Before a construction decision can be made, the permitting process, which was started by the previous operator, should be complete in early 2022, according to Knoll, who noted that during this time, GENM will focus on financing, exploration, and detailed engineering.

Knoll also spoke of the investment opportunities available for investors in palladium in a far less crowded (but also less covered) space than precious metals: “If you want to invest in a palladium producer, you do not have many choices, and none in North America.
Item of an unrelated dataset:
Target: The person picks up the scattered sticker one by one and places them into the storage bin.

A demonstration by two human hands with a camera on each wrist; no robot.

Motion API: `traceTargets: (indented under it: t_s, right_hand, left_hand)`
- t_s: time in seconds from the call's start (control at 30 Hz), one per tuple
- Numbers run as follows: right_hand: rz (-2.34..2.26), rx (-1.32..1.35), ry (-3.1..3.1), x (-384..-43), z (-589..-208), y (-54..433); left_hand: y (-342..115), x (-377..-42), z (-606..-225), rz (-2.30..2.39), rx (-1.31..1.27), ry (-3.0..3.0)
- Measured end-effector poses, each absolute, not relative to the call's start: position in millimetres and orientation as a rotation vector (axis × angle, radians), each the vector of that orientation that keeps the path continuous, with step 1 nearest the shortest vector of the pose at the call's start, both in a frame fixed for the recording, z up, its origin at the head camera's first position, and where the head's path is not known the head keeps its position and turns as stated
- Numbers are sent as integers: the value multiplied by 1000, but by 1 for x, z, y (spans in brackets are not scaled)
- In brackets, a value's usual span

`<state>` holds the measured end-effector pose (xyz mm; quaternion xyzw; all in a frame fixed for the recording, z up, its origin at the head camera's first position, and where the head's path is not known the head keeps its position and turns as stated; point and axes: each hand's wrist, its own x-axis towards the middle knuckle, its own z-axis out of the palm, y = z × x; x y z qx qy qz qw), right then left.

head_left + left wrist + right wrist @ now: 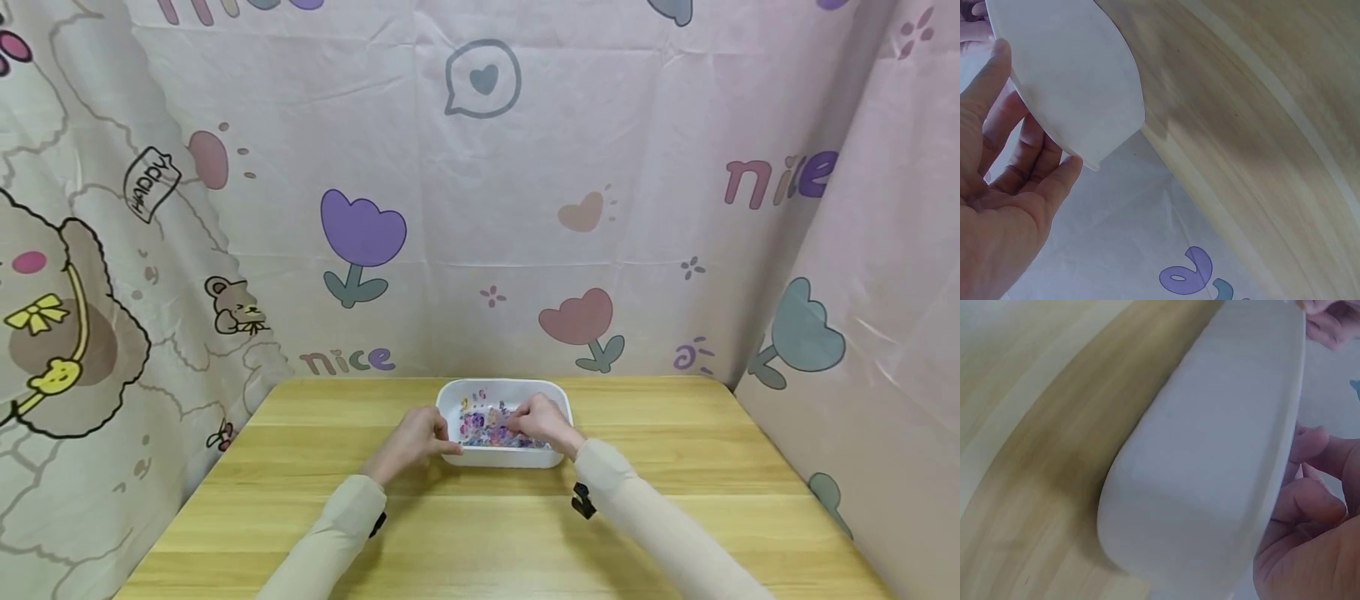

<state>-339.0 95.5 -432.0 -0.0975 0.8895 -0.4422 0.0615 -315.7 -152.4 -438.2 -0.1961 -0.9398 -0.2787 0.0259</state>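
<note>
A white rectangular plastic tub (pixel 510 457) stands on the table with a heap of small multicoloured pieces (pixel 487 427) inside, too small to make out one by one. At its left end, my left hand (pixel 416 437) holds the rim; in the left wrist view, the thumb and fingertips rest along that edge. My right hand (pixel 542 419) reaches over the right side, with its fingers bent down among the pieces. In the right wrist view, the curled fingers show just past the tub wall (pixel 1204 444); I cannot tell whether anything is between them.
The light wooden table (pixel 645 533) extends around the tub on all sides. A printed cloth (pixel 487 208) with flowers and lettering hangs behind the far edge and along both sides. A black strap (pixel 582 501) shows at the right sleeve cuff.
</note>
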Motion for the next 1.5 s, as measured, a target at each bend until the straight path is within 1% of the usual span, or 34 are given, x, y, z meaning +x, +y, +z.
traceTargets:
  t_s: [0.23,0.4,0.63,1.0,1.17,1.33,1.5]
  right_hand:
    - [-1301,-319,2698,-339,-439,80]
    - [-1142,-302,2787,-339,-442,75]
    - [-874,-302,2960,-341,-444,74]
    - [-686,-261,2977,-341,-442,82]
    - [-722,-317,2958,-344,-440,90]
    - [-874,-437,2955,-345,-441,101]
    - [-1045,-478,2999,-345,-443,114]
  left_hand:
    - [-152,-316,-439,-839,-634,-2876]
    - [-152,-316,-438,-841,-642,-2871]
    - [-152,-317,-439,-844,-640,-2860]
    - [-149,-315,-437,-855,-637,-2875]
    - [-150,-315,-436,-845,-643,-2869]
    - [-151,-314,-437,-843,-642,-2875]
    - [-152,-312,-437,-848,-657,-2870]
There are only a handful of development companies and we are the only one doing a feasibility study at the moment.”

The other option for investors is betting on the jockey in an early-stage play, and Clean Air Metals (TSXV: AIR) has a management team of some repute, including executive chairman Jim Gallagher, former CEO of North American Palladium (NAP) before its sale to Impala, and CEO Abraham Drost, former CEO of Carlisle Goldfields before its sale to Alamos Gold in 2016. “Upon examination of the project, I was astounded at the historic high-grade drill intercepts and agreed to join,” revealed Drost, speaking of AIR’s Escape Lake project just north of Thunder Bay.


Drost elaborated on AIR’s Thunder Bay North project, a high-grade, multi-ounce platinum and palladium magma conduit system consisting of two sub-horizontal conduits, one of which is the Current Lake deposit, with a 9.8 million tonne historic estimate, with the the Escape Lake deposit 3 km to the west. “We have recognized that this system has a lot of similarities structurally and stratigraphically to the Norilsk mining district in Russia and similar exploration techniques,” he said, commenting that the C$85 million already spent on the project by previous owners Rio Tinto and Panoramic also attracted the AIR team.

For the Current Lake deposit, Nordmin Engineering is due to deliver an initial resource validation under NI 43-101 in Q1 2021, with a PEA or scoping study expected in Q2. “We can credibly say that not only are we going to explore and delineate the project, we have the experience and track record to build it,” concluded Drost.

According to a palladium forecast by Metals Focus, the palladium price will hit a new all-time high in 2021 on the back of growing car sales in China, tighter emissions rules favoring hybrid vehicles, continuing shortages, and a weaker US dollar. With this in mind, the outlook remains favorable for palladium-focused juniors in tier-one jurisdictions such as Ontario.